Miles, Mutants and Microbes - Lois McMaster Bujold [16]
"A laser weld, sir."
"So it would appear. Your identification is quite understandable—and quite wrong. I want you all to memorize this piece of work. Look well. Because it may be the most evil object you ever encounter."
They looked wildly impressed, but totally bewildered. He commanded their absolute silence and utmost attention.

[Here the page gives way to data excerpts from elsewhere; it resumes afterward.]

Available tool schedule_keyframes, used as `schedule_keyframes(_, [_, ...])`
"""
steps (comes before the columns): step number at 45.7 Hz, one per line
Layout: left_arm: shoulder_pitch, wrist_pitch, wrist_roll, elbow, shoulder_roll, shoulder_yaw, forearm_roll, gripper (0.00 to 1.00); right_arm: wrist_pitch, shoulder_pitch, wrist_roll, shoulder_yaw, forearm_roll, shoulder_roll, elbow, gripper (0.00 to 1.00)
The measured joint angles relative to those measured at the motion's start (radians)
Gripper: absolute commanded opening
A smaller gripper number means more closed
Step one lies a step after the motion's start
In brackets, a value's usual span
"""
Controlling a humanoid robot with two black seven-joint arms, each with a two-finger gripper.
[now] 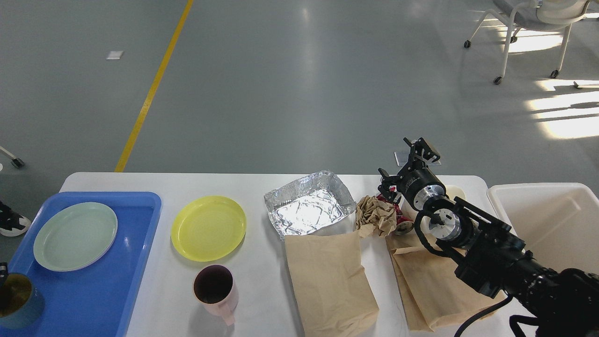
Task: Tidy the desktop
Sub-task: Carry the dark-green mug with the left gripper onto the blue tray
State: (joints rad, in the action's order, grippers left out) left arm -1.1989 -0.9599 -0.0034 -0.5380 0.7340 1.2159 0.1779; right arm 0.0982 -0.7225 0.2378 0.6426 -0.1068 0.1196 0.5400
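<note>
The white desktop [262,185] holds a yellow plate [208,228], a pink mug [216,289], a foil tray [309,208], two flat brown paper bags [327,281] [428,285], a crumpled brown paper ball [376,215] and a crushed red can [398,216]. My right gripper [403,164] is open and empty. It hovers at the far right, just above and behind the can and the paper ball. A dark sliver at the left edge [3,270], above a blue cup [16,302], may be my left gripper; its fingers do not show.
A blue tray [135,262] at the left holds a pale green plate [75,236] and the blue cup. A white plastic bin [547,220] stands off the table's right end. A small white round object [456,192] lies behind my right wrist.
</note>
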Motion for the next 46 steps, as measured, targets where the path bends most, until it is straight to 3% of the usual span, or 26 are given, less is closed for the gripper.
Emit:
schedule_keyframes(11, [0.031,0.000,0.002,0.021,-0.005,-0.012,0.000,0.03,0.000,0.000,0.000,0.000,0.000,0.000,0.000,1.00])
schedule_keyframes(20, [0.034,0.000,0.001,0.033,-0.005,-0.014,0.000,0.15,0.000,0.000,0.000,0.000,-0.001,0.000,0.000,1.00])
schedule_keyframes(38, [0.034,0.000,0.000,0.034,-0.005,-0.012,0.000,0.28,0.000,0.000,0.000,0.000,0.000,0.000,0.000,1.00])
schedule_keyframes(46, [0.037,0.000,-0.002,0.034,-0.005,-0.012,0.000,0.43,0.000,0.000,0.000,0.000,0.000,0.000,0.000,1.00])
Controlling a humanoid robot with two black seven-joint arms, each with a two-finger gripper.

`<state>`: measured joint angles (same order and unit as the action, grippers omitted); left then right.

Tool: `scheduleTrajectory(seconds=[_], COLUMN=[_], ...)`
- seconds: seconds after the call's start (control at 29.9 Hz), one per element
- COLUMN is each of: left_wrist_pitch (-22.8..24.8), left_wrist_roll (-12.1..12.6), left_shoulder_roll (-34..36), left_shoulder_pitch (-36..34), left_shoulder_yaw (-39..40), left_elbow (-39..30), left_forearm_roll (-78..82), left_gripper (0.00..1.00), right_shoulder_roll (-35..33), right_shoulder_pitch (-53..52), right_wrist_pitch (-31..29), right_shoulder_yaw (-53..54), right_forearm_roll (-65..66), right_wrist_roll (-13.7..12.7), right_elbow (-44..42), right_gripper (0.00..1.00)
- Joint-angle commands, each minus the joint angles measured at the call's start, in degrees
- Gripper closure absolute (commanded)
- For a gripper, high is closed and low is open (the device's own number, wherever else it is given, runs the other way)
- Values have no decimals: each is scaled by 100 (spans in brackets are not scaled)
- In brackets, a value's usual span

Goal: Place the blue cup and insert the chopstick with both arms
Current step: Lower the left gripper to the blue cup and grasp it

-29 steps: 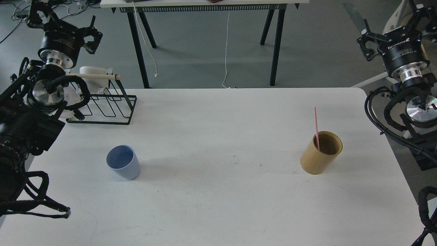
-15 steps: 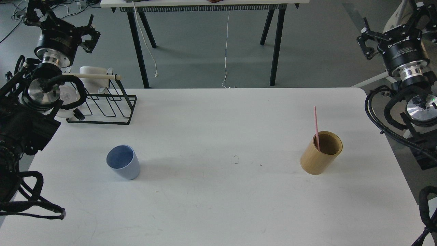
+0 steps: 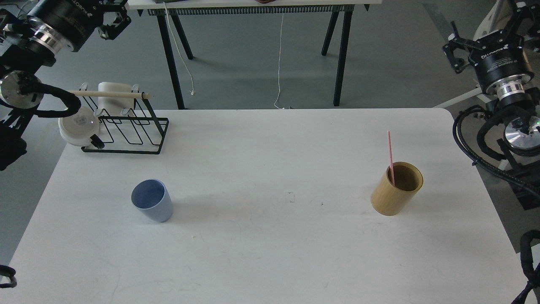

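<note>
Head view: blue cup (image 3: 152, 205) upright (empty).

Both arms, left arm (image 3: 25, 84) and right arm (image 3: 502, 80), are black with silver wrist rings, looped black cables and white lettering, seemingly a maker's name.
</note>
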<state>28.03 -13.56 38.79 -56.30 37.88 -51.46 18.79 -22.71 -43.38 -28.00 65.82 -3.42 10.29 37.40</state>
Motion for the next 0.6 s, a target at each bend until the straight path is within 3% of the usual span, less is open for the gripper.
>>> scheduleTrajectory(seconds=[0.0, 0.07, 0.17, 0.4, 0.57], left_wrist_pitch=[-3, -3, -3, -3, -3], left_wrist_roll=[-146, -287, -297, -314, -376], left_shoulder_roll=[584, 874, 1235, 1437, 1754], left_shoulder_pitch=[84, 189, 418, 1103, 1569], left_shoulder_yaw=[-17, -35, -35, -26, -35], left_elbow=[-1073, -1618, -2252, -2973, -3642], left_forearm_roll=[1246, 1896, 2846, 5395, 6188], left_gripper=[1, 1, 1, 4, 6], right_shoulder_roll=[-58, -58, -58, -75, -84], right_shoulder_pitch=[-4, -4, 5, 5, 5], right_wrist_pitch=[0, 0, 0, 0, 0], right_shoulder_yaw=[1, 1, 9, 71, 106], right_forearm_roll=[0, 0, 0, 0, 0], right_wrist_roll=[-1, -1, -1, 8, 8], right_elbow=[4, 4, 4, 48, 110], right_gripper=[1, 1, 1, 1, 1])
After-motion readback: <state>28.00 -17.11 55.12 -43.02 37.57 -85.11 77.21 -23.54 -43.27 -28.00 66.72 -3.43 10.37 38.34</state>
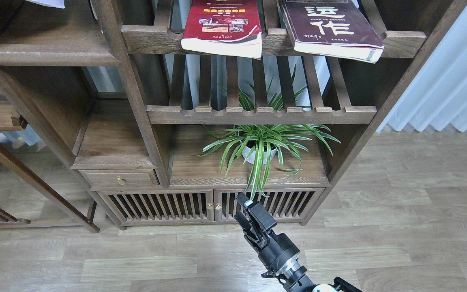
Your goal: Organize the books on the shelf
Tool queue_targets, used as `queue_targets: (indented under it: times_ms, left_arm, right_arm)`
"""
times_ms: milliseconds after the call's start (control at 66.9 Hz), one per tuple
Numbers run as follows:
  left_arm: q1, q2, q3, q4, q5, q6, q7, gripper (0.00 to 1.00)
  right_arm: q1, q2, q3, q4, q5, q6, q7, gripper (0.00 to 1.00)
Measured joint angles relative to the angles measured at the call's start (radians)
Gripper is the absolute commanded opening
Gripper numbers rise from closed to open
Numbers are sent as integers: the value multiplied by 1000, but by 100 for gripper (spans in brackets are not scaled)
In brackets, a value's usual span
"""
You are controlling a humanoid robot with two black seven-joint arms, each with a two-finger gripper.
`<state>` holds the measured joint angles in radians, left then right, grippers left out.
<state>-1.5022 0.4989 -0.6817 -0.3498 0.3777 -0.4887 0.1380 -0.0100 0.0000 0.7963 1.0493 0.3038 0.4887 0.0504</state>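
Observation:
The bright red book lies flat on the upper slatted rack, its lower edge hanging over the front rail. The dark maroon book with white characters lies flat to its right on the same rack, also overhanging. A pale white corner shows at the top left above the solid shelf; I cannot tell if it is the lavender book. My right gripper is low in front of the cabinet doors, far below the books, open and empty. My left gripper is out of view.
A second slatted rack sits below the books. A potted spider plant stands under it, its leaves hanging just above my gripper. Slatted cabinet doors and a small drawer are at the bottom. A curtain hangs at right.

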Motion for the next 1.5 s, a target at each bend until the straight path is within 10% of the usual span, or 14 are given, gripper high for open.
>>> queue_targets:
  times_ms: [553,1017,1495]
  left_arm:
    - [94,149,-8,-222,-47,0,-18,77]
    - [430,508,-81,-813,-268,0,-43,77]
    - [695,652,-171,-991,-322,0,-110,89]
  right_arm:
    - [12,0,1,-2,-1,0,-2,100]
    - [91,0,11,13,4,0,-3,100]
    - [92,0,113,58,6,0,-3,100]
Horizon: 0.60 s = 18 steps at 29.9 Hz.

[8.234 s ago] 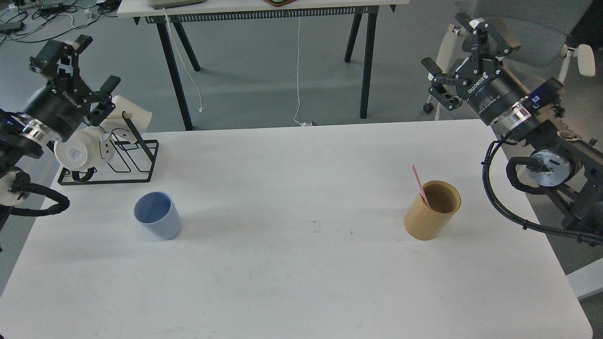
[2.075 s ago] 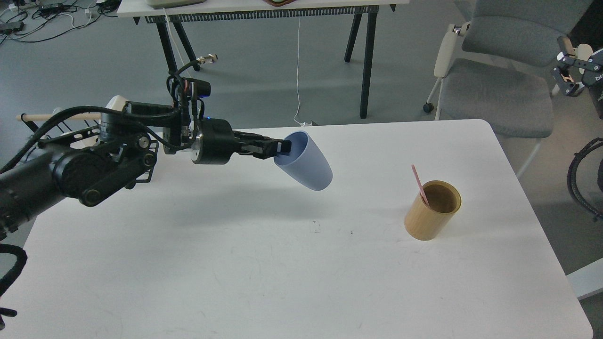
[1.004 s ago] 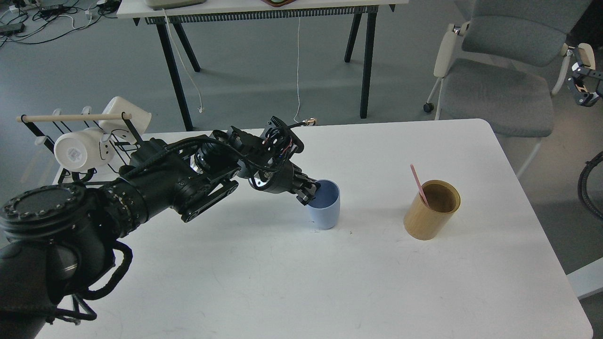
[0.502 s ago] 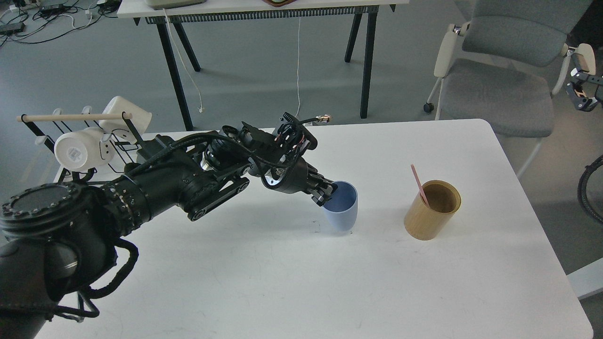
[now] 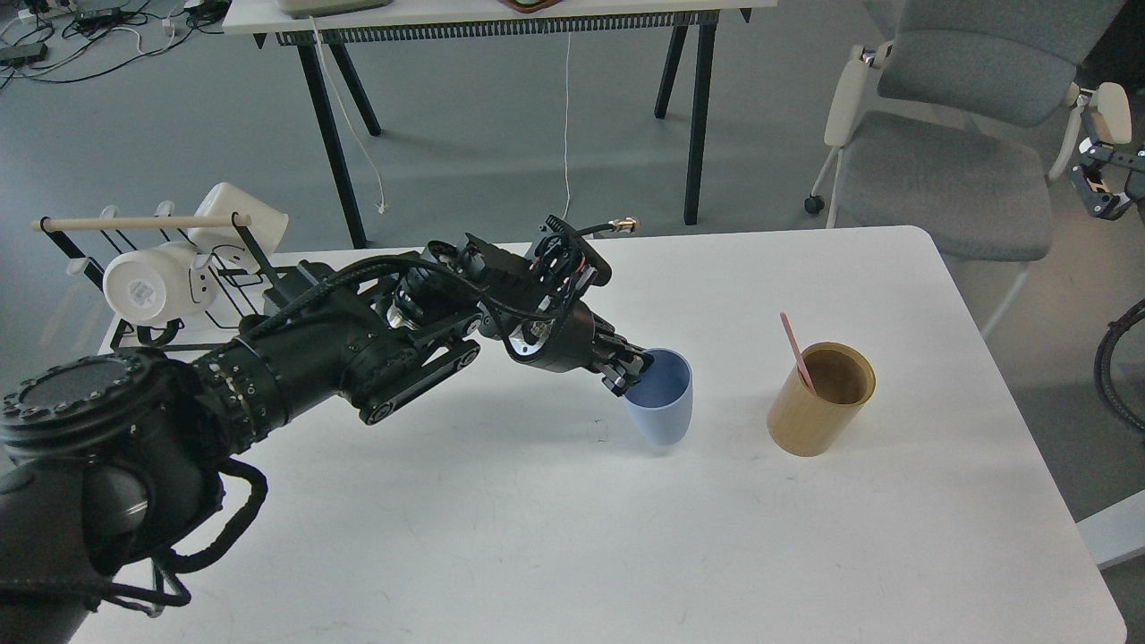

"That," he pointed for emphasis, his voice growing heavy with scorn, "is a falsified inspection record. Worse, it's one of a series. A certain subcontractor of GalacTech supplying thruster propulsion chambers for jumpships found its profit margin endangered by a high volume of its work being rejected—after it had been placed in the systems. So instead of tearing the work apart and doing it over right, they chose to lean on the quality control inspectors. We will never know for certain if the chief inspector refused a bribe or not, because he wasn't around to tell us. He was found accidentally very dead due to an apparent power suit malfunction, attributed to his own errors made when attempting to don it while drunk. The autopsy found a high percentage of alcohol in his bloodstream. It was only much later that it was pointed out that the percentage was so high, he oughtn't to have been able to walk, let alone suit up.
"The assistant inspector did accept the bribe. The welds passed the computer certification all right—because it was the same damn good weld, replicated over and over and inserted into the data bank in place of real inspections, which for the most part were never even made. Twenty propulsion chambers were put online. Twenty time-bombs.
"It wasn't until the second one blew up eighteen months later that the whole story was finally uncovered. This isn't hearsay; I was on the probable-cause investigating team. It was I who found it, by the oldest test in the world, eye-and-brain inspection. When I sat there in that station chair, running those hundreds of holovid records through one by one, and first recognized the piece when I saw it again—and again—and again—for the computer only recognized that the series was free of defects—and I realized what those bastards had done . . ." His hands were shaking, as they always did at this point of the lecture, as the old memories flickered back. Leo clenched them by his sides.
"The judgment of the map was falsified in these electronic dream images. But the universal laws of physics yielded a judgment of blood that was absolutely real. Eighty-six people died altogether. That," Leo pointed again, "was not merely fraud, it was coldest, crudest murder."
He gathered his breath. "This is the most important thing I will ever say to you. The human mind is the ultimate testing device. You can take all the notes you want on the technical data, anything you forget you can look up again, but this must be engraved on your hearts in letters of fire.
"There is nothing, nothing, nothing more important to me in the men and women I train than their absolute personal integrity. Whether you function as welders or inspectors, the laws of physics are implacable lie-detectors. You may fool men. You will never fool the metal. That's all."
He let his breath out, and regained his good humor, looking around. The quaddie students were taking it with proper seriousness, good, no class cut-ups making sick jokes in the back row. In fact, they were looking rather shocked, staring at him with terrified awe.
"So," he clapped his hands together and rubbed them cheerfully, to break the spell, "now let's go over to the shop and take a beam welder apart, and see if we can find everything that can possibly go wrong with it. . . ."
They filed out obediently ahead of him, chattering among themselves again. Yei was waiting by the door aperture as Leo followed his class. She gave him a brief smile.
"An impressive presentation, Mr. Graf. You become quite articulate when you talk about your work. Yesterday I thought you must be the strong silent type."
Leo flushed faintly and shrugged. "It's not so hard, when you have something interesting to talk about."